#### What you are asked to do
Write out every line below that includes the word "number".

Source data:

-------------------------

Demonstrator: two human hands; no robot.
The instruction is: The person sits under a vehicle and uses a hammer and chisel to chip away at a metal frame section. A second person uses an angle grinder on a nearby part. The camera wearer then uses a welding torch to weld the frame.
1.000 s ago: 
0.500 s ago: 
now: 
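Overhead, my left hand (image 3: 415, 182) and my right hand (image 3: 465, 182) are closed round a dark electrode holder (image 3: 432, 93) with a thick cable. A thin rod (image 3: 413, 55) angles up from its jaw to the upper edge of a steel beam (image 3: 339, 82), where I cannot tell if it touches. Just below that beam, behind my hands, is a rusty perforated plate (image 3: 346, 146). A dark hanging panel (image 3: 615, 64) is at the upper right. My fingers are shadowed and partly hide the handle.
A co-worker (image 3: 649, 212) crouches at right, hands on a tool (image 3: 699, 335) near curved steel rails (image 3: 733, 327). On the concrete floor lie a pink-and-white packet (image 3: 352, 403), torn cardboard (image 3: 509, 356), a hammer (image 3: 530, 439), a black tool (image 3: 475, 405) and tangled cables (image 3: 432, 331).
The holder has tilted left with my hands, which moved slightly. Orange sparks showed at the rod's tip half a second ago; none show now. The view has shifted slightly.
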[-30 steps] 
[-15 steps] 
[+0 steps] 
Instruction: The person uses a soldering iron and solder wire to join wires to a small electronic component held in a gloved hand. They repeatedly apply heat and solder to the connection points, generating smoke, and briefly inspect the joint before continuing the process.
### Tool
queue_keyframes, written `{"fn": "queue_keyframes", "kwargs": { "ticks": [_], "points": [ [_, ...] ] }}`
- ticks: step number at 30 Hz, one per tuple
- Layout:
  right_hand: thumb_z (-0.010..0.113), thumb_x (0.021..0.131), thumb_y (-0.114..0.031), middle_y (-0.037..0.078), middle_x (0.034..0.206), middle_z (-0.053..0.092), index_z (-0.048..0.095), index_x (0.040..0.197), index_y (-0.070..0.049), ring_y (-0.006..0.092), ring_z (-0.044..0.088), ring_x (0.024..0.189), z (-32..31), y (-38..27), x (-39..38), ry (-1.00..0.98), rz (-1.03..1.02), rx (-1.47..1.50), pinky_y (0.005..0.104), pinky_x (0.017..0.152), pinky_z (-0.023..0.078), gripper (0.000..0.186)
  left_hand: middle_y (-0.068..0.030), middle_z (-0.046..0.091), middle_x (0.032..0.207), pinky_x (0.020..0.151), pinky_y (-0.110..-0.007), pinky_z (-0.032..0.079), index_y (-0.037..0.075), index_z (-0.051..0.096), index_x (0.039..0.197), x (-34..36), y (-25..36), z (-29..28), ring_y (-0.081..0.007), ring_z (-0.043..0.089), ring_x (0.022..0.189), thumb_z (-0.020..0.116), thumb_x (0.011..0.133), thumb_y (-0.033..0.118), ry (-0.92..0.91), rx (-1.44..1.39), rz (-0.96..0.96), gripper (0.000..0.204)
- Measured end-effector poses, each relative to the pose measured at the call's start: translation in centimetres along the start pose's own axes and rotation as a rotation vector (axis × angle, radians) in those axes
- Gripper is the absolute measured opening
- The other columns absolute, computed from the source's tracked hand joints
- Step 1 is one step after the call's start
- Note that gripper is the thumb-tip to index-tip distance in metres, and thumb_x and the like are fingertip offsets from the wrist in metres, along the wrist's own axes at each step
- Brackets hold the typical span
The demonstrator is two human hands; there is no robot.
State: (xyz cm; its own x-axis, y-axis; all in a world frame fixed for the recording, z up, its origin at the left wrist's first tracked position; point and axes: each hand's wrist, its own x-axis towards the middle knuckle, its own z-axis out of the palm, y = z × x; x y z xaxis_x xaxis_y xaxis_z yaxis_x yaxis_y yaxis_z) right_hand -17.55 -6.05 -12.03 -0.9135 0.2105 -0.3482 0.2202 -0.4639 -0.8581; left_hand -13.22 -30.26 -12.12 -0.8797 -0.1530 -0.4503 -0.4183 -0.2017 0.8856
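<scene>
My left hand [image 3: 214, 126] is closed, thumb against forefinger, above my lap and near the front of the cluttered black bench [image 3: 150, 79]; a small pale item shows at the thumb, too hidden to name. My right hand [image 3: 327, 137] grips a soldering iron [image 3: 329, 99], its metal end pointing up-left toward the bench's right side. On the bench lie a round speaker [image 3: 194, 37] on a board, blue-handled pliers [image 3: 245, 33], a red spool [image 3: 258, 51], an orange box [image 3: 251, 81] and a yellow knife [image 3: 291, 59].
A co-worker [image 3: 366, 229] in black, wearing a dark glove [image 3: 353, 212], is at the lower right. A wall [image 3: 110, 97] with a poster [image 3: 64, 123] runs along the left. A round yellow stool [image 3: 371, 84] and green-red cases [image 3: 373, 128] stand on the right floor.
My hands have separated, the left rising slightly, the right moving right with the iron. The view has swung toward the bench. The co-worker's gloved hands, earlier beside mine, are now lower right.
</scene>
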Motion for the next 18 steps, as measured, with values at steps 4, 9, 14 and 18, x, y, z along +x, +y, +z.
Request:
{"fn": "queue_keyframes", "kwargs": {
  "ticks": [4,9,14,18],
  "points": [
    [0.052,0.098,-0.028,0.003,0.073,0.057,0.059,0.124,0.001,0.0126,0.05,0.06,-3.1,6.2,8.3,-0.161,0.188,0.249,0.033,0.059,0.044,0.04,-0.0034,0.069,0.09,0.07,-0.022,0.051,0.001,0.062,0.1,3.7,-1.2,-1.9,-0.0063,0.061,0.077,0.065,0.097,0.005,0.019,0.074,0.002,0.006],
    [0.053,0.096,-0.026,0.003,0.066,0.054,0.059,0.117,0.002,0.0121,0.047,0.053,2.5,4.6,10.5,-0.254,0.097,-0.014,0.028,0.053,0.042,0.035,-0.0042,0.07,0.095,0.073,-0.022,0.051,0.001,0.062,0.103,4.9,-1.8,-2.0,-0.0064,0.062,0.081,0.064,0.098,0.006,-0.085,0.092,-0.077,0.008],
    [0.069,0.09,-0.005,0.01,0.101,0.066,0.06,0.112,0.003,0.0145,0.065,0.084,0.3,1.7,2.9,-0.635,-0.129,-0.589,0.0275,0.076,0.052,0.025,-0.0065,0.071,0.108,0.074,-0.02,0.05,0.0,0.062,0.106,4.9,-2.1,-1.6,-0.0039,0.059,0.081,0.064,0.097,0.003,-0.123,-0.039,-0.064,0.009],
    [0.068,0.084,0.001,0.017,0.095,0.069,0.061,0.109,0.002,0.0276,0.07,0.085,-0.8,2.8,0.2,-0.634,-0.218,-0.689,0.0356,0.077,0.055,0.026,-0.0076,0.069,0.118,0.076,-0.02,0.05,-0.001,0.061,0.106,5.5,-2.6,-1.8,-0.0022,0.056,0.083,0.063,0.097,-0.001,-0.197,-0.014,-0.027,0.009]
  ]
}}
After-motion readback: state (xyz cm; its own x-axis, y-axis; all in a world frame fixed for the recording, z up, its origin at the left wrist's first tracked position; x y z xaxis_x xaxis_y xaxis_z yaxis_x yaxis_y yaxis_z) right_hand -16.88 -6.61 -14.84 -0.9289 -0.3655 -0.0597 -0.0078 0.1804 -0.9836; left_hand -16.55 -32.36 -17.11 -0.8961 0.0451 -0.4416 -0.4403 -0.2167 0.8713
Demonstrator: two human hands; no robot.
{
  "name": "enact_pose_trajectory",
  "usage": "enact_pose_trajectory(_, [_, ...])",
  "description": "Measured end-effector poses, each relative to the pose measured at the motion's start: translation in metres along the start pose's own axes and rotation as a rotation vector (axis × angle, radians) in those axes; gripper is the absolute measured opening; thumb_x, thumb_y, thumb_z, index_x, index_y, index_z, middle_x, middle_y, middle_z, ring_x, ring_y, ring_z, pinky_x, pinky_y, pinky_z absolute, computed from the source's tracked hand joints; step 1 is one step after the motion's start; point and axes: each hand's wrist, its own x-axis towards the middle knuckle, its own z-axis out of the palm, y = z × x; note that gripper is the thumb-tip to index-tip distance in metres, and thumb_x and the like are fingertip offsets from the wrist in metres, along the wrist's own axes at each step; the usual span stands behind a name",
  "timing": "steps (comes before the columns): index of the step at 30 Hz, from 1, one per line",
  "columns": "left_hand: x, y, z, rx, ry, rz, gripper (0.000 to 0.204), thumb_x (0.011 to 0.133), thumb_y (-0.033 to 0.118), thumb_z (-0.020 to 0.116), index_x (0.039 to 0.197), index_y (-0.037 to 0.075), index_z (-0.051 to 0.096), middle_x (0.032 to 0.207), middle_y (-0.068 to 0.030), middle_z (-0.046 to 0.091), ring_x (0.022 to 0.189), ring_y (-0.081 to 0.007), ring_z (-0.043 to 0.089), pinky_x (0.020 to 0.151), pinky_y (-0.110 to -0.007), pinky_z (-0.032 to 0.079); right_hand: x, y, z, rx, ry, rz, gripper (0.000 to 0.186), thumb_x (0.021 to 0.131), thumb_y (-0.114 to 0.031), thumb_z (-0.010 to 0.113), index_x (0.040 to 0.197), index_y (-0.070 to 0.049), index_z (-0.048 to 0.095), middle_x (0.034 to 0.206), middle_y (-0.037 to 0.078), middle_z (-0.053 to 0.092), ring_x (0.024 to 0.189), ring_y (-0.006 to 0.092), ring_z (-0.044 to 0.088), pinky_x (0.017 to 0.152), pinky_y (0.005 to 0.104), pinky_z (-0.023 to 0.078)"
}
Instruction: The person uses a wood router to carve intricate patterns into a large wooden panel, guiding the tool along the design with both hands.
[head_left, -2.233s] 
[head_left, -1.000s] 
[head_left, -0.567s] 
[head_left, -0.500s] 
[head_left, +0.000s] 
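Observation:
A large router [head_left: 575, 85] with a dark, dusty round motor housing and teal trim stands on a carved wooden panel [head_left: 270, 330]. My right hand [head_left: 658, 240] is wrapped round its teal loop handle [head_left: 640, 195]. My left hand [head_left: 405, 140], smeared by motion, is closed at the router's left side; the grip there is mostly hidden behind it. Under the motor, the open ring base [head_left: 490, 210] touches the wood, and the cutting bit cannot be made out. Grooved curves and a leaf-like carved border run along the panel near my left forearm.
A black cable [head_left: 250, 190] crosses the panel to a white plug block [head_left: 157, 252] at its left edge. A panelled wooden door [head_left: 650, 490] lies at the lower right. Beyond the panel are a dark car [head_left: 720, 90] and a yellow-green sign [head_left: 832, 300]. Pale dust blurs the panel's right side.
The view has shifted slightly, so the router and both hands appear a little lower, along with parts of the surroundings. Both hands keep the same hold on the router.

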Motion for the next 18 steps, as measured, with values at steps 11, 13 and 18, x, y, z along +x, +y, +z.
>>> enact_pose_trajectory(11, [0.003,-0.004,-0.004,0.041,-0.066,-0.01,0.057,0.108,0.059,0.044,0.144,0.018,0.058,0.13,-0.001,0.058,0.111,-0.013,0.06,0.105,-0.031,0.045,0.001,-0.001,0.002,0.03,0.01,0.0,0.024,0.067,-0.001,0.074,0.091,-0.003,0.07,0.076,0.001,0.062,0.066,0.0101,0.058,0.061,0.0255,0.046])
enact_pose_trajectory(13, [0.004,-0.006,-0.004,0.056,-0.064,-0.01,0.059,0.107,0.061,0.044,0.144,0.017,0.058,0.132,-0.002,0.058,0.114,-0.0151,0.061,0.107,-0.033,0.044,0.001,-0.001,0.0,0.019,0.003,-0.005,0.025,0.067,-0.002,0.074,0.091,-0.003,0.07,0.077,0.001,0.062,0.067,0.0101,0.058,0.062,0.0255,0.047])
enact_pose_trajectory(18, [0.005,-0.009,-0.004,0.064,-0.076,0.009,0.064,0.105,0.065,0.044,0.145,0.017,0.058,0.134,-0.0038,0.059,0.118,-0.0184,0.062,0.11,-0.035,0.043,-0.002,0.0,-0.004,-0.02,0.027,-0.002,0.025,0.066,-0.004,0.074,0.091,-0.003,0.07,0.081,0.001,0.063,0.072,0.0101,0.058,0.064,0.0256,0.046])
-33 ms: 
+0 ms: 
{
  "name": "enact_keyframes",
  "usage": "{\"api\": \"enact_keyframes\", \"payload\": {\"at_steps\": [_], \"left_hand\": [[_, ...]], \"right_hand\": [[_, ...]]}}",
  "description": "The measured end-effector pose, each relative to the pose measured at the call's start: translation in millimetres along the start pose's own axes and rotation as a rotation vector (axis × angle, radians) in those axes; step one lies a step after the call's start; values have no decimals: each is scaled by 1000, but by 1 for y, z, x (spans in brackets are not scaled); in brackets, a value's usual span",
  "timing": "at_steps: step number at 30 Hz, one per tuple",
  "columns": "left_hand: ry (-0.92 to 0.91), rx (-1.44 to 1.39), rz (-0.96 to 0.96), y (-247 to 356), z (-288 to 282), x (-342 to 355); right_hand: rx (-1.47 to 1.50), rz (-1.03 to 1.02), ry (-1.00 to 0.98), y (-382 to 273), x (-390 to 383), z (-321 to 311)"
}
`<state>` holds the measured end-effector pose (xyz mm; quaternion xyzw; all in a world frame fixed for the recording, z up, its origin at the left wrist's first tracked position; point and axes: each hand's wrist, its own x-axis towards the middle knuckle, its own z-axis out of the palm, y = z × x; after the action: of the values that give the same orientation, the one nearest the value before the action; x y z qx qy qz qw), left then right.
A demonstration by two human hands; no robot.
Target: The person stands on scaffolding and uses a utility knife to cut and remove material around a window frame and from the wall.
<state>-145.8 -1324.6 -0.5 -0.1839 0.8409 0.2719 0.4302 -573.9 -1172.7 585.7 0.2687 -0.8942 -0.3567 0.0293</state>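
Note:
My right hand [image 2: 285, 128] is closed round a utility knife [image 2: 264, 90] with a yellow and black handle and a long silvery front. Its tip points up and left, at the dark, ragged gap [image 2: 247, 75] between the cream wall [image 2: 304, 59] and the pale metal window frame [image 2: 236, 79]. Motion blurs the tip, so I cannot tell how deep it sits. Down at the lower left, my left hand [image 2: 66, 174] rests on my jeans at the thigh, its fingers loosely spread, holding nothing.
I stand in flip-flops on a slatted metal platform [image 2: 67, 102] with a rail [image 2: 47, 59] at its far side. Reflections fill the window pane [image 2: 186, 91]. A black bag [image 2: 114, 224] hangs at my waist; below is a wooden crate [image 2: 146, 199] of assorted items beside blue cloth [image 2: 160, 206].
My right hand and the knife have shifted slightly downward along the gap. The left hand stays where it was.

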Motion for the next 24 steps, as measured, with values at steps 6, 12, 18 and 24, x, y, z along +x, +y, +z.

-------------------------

#### Finished exercise
- ticks: step number at 30 Hz, one per tuple
  "timing": "at_steps: step number at 30 Hz, one per tuple",

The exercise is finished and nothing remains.